Cuando el privilegio se torna un derecho

Con el dolor visible, como ocurre cada vez que la vida enfila cuesta arriba, reconoció que tenía el inmenso privilegio de poder darle otra oportunidad a su madre. La chance de pelearle el partido al cáncer con una terapia alternativa que hasta ahora no estaba en San Juan y cuyo costo ronda los 40.000 pesos. Admitió que tenía ese privilegio, en contraste con lo que le ocurre a la mayoría de sus comprovincianos.
También dijo que contaba con el compromiso de algunos médicos que no se cuenta en dinero. No cotiza en bolsa el accionar de un doctor dispuesto a correr el riesgo por un amigo. Producto de una posición importante en la sociedad, amasada a lo largo de años, sumó este otro beneficio. Un claroscuro más que jugó a su favor, a contrapelo de las mayorías.

Tragó saliva y no dijo nada más al respecto. Era obvia la diferencia entre su caso y el de otras personas menos afortunadas, que dependen estrictamente de lo que el sistema de salud tiene previsto como servicio promedio.

Pero no perdió nobleza su misión, esa de darle una esperanza a su madre contra la maldita enfermedad cuya sola mención provoca escalofrío.

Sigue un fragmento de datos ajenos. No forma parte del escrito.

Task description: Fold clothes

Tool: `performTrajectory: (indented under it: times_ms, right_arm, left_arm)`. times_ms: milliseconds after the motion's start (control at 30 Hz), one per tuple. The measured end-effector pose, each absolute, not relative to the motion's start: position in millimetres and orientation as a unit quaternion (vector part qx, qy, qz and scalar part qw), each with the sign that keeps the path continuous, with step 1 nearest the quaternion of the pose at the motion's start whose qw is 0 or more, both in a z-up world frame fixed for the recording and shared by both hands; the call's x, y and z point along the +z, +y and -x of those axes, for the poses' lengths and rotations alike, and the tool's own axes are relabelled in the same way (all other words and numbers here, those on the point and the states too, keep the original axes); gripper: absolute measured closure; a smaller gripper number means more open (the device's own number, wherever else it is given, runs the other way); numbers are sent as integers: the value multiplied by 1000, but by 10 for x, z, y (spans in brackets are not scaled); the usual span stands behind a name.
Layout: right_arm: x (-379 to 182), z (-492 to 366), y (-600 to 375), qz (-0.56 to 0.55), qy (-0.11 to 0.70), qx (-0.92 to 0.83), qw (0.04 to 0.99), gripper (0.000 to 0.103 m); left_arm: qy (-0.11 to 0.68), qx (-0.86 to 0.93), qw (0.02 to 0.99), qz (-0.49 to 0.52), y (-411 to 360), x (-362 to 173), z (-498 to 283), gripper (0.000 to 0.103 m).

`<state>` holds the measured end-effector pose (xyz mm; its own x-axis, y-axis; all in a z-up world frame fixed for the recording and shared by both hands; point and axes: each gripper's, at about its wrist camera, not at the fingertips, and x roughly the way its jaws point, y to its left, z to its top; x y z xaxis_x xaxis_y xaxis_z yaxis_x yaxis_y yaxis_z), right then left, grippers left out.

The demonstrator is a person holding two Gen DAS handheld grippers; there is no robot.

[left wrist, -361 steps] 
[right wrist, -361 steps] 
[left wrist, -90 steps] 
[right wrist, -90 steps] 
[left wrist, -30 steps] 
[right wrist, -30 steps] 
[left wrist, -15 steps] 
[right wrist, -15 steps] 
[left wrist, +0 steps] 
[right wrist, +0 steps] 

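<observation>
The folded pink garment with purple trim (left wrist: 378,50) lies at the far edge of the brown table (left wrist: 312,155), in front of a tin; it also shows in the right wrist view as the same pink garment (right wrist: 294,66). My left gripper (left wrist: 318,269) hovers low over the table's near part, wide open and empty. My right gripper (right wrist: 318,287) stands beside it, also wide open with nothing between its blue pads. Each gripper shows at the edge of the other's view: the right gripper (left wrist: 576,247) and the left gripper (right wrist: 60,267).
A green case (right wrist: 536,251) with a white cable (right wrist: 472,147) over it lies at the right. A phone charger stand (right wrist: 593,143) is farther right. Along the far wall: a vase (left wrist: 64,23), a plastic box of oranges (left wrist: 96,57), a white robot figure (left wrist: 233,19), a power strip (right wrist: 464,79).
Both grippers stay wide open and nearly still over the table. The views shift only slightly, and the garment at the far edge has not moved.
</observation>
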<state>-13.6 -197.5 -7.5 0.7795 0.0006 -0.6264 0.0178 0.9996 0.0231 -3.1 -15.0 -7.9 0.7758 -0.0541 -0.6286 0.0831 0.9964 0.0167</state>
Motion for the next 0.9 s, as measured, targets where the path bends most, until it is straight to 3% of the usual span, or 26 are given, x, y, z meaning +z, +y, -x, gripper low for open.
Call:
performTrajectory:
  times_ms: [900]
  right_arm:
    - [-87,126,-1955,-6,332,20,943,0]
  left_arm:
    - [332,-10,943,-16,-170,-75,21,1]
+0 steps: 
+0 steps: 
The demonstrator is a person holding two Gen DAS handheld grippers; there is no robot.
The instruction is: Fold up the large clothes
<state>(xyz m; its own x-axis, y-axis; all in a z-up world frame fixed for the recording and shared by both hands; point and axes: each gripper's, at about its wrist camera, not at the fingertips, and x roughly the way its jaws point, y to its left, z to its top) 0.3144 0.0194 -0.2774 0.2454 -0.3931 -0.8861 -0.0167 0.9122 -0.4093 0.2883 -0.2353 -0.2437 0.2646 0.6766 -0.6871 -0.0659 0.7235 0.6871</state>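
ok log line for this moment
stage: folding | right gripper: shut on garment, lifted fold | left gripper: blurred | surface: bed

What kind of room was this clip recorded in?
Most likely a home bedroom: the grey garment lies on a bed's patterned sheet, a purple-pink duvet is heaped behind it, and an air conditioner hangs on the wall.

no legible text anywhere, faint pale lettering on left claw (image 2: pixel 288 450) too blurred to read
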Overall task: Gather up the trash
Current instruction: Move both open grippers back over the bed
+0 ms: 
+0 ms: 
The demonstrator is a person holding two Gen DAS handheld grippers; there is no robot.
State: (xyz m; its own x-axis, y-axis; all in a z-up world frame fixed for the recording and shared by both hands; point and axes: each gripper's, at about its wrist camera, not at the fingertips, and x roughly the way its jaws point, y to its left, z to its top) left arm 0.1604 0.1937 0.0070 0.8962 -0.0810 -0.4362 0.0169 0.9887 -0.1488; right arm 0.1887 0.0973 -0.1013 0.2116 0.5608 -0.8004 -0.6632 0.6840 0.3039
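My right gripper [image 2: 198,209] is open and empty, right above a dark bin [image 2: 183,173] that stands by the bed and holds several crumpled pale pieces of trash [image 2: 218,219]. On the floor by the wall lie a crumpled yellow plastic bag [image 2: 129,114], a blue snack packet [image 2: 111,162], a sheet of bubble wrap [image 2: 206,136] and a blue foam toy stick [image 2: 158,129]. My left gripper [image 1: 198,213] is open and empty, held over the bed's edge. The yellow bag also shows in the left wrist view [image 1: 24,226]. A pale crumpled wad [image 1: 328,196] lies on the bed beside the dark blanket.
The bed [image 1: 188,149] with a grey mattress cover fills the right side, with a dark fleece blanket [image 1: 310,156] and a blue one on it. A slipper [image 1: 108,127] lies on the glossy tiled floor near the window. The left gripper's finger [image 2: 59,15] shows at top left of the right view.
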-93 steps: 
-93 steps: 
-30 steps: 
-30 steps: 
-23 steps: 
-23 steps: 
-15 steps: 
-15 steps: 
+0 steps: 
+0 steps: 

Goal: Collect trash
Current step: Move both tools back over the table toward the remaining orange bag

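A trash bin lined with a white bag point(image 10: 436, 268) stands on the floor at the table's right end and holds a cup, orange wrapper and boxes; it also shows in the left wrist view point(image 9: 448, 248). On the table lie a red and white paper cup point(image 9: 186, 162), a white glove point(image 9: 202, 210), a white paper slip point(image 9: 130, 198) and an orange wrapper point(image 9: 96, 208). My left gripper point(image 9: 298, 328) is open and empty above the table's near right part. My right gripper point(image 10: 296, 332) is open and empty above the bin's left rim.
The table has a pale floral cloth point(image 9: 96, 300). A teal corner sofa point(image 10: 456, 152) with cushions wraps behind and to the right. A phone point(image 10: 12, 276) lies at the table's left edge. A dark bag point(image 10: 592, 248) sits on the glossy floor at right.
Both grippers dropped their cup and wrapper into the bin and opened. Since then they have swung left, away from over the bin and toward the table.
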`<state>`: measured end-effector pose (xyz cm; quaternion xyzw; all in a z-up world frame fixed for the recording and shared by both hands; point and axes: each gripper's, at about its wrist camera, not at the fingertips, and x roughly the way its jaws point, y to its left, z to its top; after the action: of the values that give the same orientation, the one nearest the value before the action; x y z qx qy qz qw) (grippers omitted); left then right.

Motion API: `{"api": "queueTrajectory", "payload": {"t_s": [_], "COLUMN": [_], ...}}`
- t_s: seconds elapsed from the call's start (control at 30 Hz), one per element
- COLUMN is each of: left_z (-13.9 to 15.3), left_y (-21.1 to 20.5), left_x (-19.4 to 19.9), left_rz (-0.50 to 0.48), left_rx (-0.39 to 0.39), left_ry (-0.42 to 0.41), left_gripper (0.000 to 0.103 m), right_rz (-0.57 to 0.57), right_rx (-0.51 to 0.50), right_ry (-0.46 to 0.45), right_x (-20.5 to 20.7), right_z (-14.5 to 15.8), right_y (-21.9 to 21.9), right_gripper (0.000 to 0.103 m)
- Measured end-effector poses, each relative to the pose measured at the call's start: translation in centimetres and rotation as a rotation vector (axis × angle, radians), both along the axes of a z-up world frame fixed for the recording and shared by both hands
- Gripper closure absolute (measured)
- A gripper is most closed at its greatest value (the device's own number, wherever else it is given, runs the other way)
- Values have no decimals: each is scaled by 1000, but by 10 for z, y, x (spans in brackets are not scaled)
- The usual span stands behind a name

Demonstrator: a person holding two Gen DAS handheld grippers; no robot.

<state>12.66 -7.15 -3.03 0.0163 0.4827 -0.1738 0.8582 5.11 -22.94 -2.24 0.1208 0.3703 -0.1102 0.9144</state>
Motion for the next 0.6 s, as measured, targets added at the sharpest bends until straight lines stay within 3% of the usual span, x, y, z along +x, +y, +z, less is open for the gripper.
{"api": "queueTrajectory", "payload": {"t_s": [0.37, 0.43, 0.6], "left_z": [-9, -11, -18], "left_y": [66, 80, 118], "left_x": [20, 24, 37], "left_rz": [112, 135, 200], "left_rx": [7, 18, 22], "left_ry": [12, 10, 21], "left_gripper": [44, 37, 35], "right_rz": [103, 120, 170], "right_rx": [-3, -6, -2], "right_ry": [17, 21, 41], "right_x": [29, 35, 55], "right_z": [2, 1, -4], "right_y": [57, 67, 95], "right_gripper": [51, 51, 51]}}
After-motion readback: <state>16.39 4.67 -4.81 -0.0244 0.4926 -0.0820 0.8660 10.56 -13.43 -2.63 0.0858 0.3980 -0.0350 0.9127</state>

En definitiva, cualquiera que tuviese sus posibilidades llegaría hasta las últimas consecuencias en pos de aliviar el dolor de un ser querido.

Por eso la frustración puede llegar a ser inmensa cuando ese familiar sufrió en carne propia el desdén de un sistema acostumbrado a hacer diferencias. No en esta provincia ni en este país, sino en el mundo entero. Acaso pudiera omitirse en este apartado la pulseada de Barack Obama por modificar el régimen de seguros de salud en Estados Unidos.

Frustración, como simple sustantivo, queda corto. No alcanza ni remotamente para definir el sabor tras la muerte de Claudia Ferreira (26) y Alicia Isabel Cabrera (54) hace una semana, por el absurdo faltante de una cama en la terapia intensiva del Hospital Rawson o el más absurdo aún desacuerdo con las clínicas privadas para disparar una derivación inmediata. Murieron sin más posibilidades que las que había en el momento. Sin familias influyentes. Ni abultadas cuentas bancarias.

Queda mucho más por decir al respecto. Pero nada que no pueda resumirse en aquel silencio. Ese del hombre que se reconoció privilegiado por poder ayudar a su madre, más allá de las condiciones que le tocan a la mayoría.